X_train = X_train_tfidf.astype('float32').toarray().reshape((-1, 50, 100))
X_test = X_test_tfidf.astype('float32').toarray().reshape((-1, 50, 100))

# Encode labels
le = LabelEncoder()
y_train = le.fit_transform(df_train['sentiment_label'])
y_test = le.transform(df_test['sentiment_label'])

num_classes = len(le.classes_)
y_train = to_categorical(y_train, num_classes=num_classes)
y_test = to_categorical(y_test, num_classes=num_classes)

# ======= Callbacks =======
early_stop = EarlyStopping(monitor='val_loss', patience=3, restore_best_weights=True)
reduce_lr = ReduceLROnPlateau(monitor='val_loss', patience=2, factor=0.5, verbose=1)

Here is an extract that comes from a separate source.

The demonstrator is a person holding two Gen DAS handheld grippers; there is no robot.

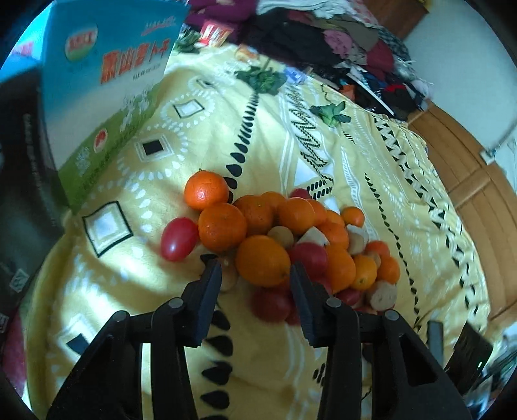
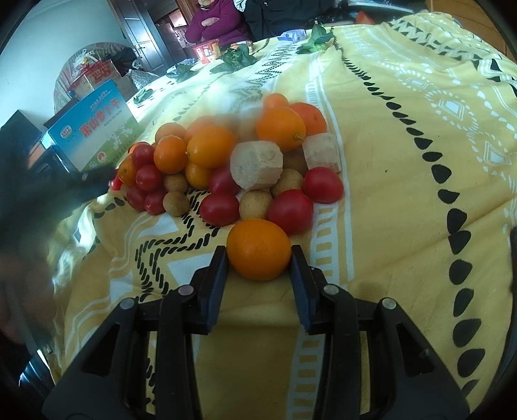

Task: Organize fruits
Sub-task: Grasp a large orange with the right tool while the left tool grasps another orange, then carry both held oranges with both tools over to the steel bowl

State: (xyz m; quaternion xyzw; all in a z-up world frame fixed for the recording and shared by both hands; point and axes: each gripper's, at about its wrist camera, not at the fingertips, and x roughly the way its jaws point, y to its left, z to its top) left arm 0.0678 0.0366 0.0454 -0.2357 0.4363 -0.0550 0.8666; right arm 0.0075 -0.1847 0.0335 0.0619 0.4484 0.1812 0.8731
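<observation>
A pile of fruit lies on a yellow patterned blanket (image 1: 371, 181): small oranges (image 1: 223, 231), cherry tomatoes (image 1: 179, 238), brown longans (image 2: 255, 203) and pale cut chunks (image 2: 257, 165). My left gripper (image 1: 253, 268) is shut on an orange (image 1: 262, 260) at the near side of the pile, and the tomatoes under it look blurred. My right gripper (image 2: 258, 255) is shut on another orange (image 2: 258, 248) that sits at the pile's near edge, with both pads against its sides.
A blue and green carton (image 1: 106, 80) stands at the pile's left. Green leaves (image 1: 263, 79) and a red packet (image 2: 206, 51) lie farther back. Heaped clothes (image 1: 339, 42) fill the far side. A person in a purple top (image 2: 216, 22) sits beyond the blanket. A dark blurred shape (image 2: 48, 194) covers the right view's left edge.
</observation>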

# ======= Build Model =======
print("Training Improved Iteration 1 Model...")

model1 = Sequential([
    Input(shape=(50, 100)),
    LSTM(128, return_sequences=True, recurrent_dropout=0.2),
    BatchNormalization(),
    Dropout(0.3),
    LSTM(64, recurrent_dropout=0.2),
    BatchNormalization(),
    Dropout(0.3),
    Dense(128, activation='relu'),
    Dropout(0.2),
    Dense(num_classes, activation='softmax')
])

# Compile with label smoothing
loss_fn = CategoricalCrossentropy(label_smoothing=0.1)
model1.compile(loss=loss_fn, optimizer=Adam(0.001), metrics=['accuracy'])

# Train
history1 = model1.fit(
    X_train, y_train,
    validation_split=0.2,
    epochs=20,
    batch_size=64,
    callbacks=[early_stop, reduce_lr],
    verbose=1
)

# Save
model1.save("improved_iteration1_lstm_tfidf.h5")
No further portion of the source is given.